O Ministério da Fazenda está monitorando de perto os impactos econômicos da escalada de tensão no Oriente Médio. De acordo com o secretário-executivo da pasta, Dario Durigan, os efeitos já começam a se manifestar, especialmente nos preços do petróleo e na movimentação do mercado cambial.
Durigan explicou, em entrevista à Rádio CBN, que a expectativa é de alta no preço do petróleo. Isso porque, em momentos de instabilidade geopolítica, o mercado tende a reagir com apreensão, elevando os valores do barril — especialmente do tipo Brent, referência internacional.
Apesar de já haver sinais de compras que ajudam a conter parte desse aumento, o secretário destacou a importância da política de preços da Petrobras para amenizar possíveis impactos no Brasil: “ O preço do petróleo tende a subir apesar de a gente já ter visto nos últimos dias, nas últimas semanas, alguma compra de petróleo que pode amortecer a subida nesta semana. Vamos acompanhar de perto, acho que algumas mitigações, como a política de preços da Petrobras, são bem-vindas neste momento.”
Nesta segunda-feira, o petróleo tipo Brent chegou a subir 5,7% nos mercados asiáticos, alcançando brevemente US$ 81,40 por barril — o maior valor dos últimos cinco meses. No entanto, com a incerteza sobre a reação do Irã aos ataques americanos, o preço caiu novamente, ficando abaixo de US$ 77.
Corrida para o dólar é outro reflexo da insegurança no Oriente Médio
Uma das maiores preocupações geopolíticas é a possível decisão do Irã de fechar o Estreito de Ormuz — rota marítima por onde transita cerca de 20% do petróleo global. A proposta já foi aprovada pelo Parlamento iraniano, mas ainda precisa passar pelo Conselho Supremo de Segurança Nacional e pela validação do líder supremo, aiatolá Khamenei.
Caso essa medida seja confirmada, pode haver um choque significativo no abastecimento global de petróleo e, por consequência, novas pressões inflacionárias ao redor do mundo.

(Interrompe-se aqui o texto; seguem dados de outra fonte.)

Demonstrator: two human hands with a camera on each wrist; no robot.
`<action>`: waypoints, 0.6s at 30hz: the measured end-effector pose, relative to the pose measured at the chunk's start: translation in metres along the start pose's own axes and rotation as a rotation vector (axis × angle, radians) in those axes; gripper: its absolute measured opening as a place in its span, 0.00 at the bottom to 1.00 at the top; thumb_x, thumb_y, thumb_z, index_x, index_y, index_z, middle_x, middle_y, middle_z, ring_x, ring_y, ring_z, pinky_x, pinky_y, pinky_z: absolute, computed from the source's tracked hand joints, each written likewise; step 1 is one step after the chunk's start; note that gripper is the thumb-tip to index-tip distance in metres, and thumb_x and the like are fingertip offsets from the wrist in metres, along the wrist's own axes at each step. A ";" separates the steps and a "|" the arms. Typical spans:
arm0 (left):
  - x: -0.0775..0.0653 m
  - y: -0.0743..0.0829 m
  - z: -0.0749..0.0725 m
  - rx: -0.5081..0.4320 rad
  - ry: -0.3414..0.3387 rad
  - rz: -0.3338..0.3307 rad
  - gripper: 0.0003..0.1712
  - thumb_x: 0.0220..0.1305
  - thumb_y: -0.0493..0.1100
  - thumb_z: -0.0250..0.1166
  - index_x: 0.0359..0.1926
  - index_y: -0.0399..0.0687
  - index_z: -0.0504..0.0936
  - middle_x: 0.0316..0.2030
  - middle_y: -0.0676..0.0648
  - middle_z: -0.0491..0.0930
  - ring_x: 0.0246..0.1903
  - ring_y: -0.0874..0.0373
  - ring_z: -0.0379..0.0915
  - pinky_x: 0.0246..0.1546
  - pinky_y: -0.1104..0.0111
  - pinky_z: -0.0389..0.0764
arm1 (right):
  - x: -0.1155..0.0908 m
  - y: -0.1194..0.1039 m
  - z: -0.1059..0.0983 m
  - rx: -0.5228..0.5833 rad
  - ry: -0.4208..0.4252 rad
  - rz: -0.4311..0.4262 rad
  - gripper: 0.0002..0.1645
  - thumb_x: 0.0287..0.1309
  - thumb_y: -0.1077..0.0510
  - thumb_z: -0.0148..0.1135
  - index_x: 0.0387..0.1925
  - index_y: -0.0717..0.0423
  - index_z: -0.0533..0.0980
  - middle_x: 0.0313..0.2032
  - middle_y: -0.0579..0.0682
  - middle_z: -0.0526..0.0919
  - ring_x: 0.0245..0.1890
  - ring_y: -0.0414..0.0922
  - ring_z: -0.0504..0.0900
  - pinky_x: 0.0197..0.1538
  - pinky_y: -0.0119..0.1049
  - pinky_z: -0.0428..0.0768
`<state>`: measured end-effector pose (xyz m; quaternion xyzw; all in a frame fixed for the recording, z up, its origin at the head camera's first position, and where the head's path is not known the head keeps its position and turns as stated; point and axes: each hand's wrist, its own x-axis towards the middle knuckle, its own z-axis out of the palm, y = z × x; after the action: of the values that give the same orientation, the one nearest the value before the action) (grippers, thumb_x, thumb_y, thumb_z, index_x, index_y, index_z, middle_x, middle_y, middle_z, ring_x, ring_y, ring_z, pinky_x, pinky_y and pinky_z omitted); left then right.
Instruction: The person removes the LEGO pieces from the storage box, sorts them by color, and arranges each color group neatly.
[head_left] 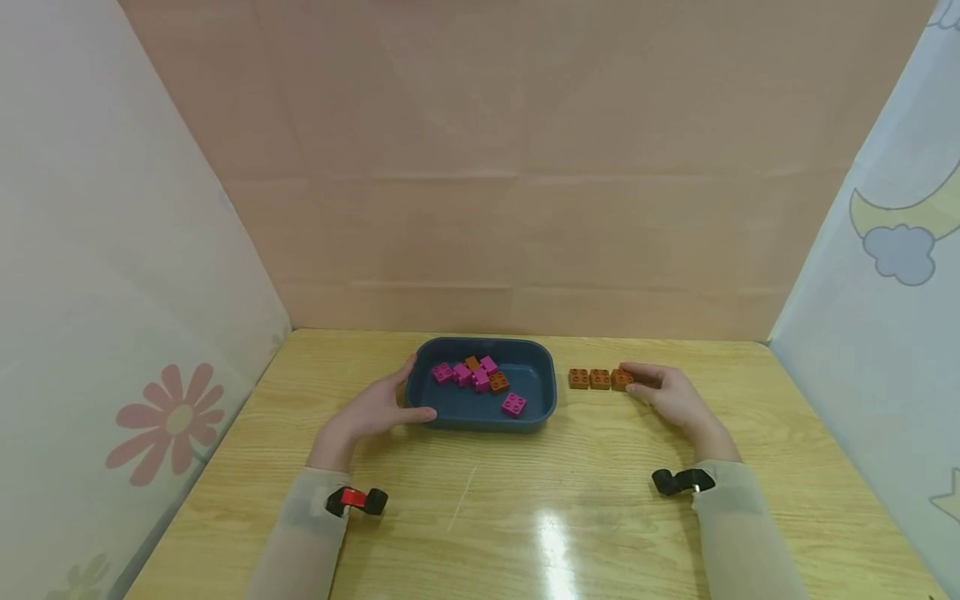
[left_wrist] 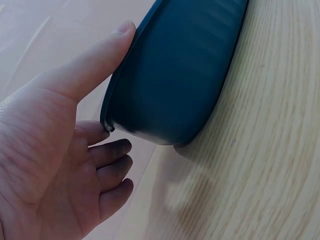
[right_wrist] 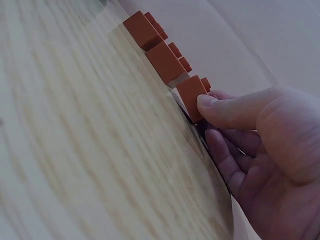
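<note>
My left hand [head_left: 375, 410] holds the left end of a dark blue tray [head_left: 540, 423], thumb along the near rim and fingers at the far left corner. In the left wrist view the thumb lies against the rim of the tray [left_wrist: 175, 75]. Inside are several pink bricks [head_left: 513, 406] and a couple of orange ones [head_left: 498, 382]. Right of the tray, my right hand [head_left: 675, 400] pinches an orange toy brick [right_wrist: 191, 96] between thumb and fingers. This brick ends a row with two more, a middle brick [head_left: 600, 379] and a left brick [head_left: 578, 379].
The wooden table [head_left: 510, 508] reaches back to a tan paper-like wall [head_left: 525, 233]. Printed white panels stand at both sides, one with a pink flower [head_left: 178, 419]. Black straps circle both wrists.
</note>
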<state>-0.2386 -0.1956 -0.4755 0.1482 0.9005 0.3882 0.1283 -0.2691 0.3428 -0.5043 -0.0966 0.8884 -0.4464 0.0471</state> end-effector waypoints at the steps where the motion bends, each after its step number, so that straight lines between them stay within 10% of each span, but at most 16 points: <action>1: 0.000 0.000 0.000 0.003 0.001 -0.001 0.70 0.62 0.68 0.76 0.88 0.56 0.40 0.85 0.41 0.49 0.79 0.36 0.55 0.74 0.39 0.64 | 0.000 0.000 0.000 -0.004 0.001 -0.002 0.32 0.78 0.55 0.64 0.76 0.60 0.71 0.72 0.64 0.75 0.71 0.63 0.73 0.71 0.62 0.70; 18: 0.001 -0.002 0.001 -0.001 0.002 -0.004 0.71 0.61 0.69 0.76 0.88 0.57 0.40 0.85 0.42 0.48 0.80 0.37 0.53 0.75 0.38 0.62 | 0.001 -0.002 0.002 -0.019 0.000 0.000 0.32 0.77 0.55 0.65 0.76 0.60 0.72 0.72 0.64 0.75 0.71 0.65 0.73 0.72 0.65 0.68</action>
<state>-0.2396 -0.1962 -0.4778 0.1460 0.9008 0.3884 0.1282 -0.2694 0.3404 -0.5039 -0.0968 0.8926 -0.4379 0.0461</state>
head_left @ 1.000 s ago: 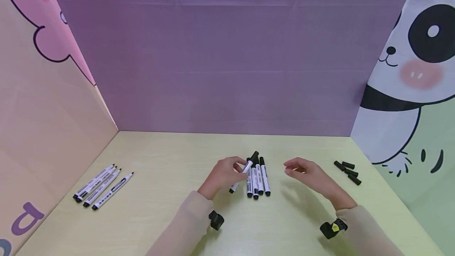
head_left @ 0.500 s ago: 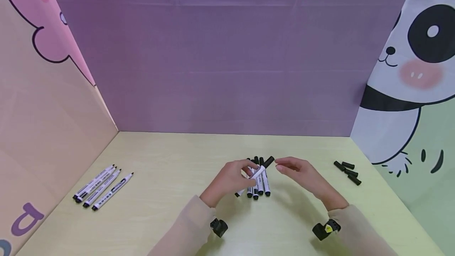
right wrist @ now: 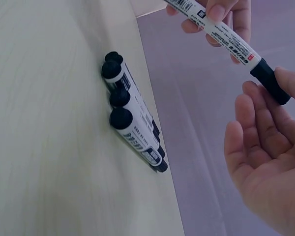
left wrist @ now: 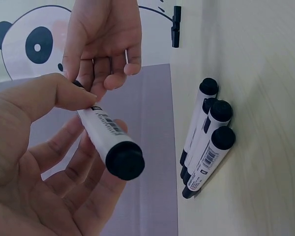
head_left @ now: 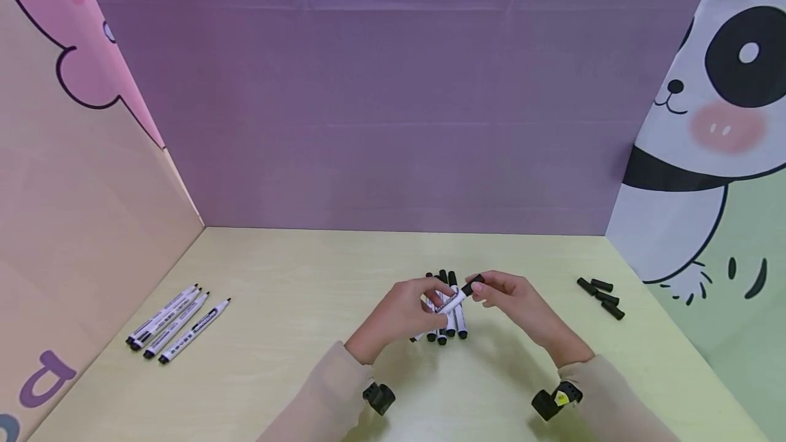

Outro efeito esperado com o agravamento da crise é o aumento da demanda pelo dólar, considerado um ativo seguro em tempos de incerteza. Durigan mencionou que o mercado já começa a buscar proteção na moeda americana, o que pode gerar valorização do dólar frente ao real.
Benefícios fiscais
Além da tensão internacional, o secretário-executivo também comentou que o governo federal deve apresentar, ainda nesta semana, uma nova proposta para rever os benefícios fiscais concedidos a empresas. O objetivo é tornar esse sistema mais justo e sustentável.
Segundo Durigan, o plano prevê que todas as empresas mantenham a maior parte dos incentivos atuais. mas que abram mão de uma pequena parcela: “Melhor do nosso ponto de vista porque você não tem perda relativa, então você não pode dizer: ‘eu perdi, mas alguém não’. Todo mundo vai manter 90% do benefício que hoje tem, abrindo mão de 10%, mas o benefício segue alto.”
Dados preliminares da Receita Federal estimavam que os incentivos fiscais custavam ao país cerca de R$ 550 bilhões por ano. No entanto, após o governo solicitar que as empresas informassem quais benefícios utilizam, esse número foi revisto — e pode atingir até R$ 800 bilhões anuais.
Esse “arcabouço novo” de revisão fiscal está sendo elaborado em conjunto com a Casa Civil e será discutido com o presidente Lula e líderes do Congresso.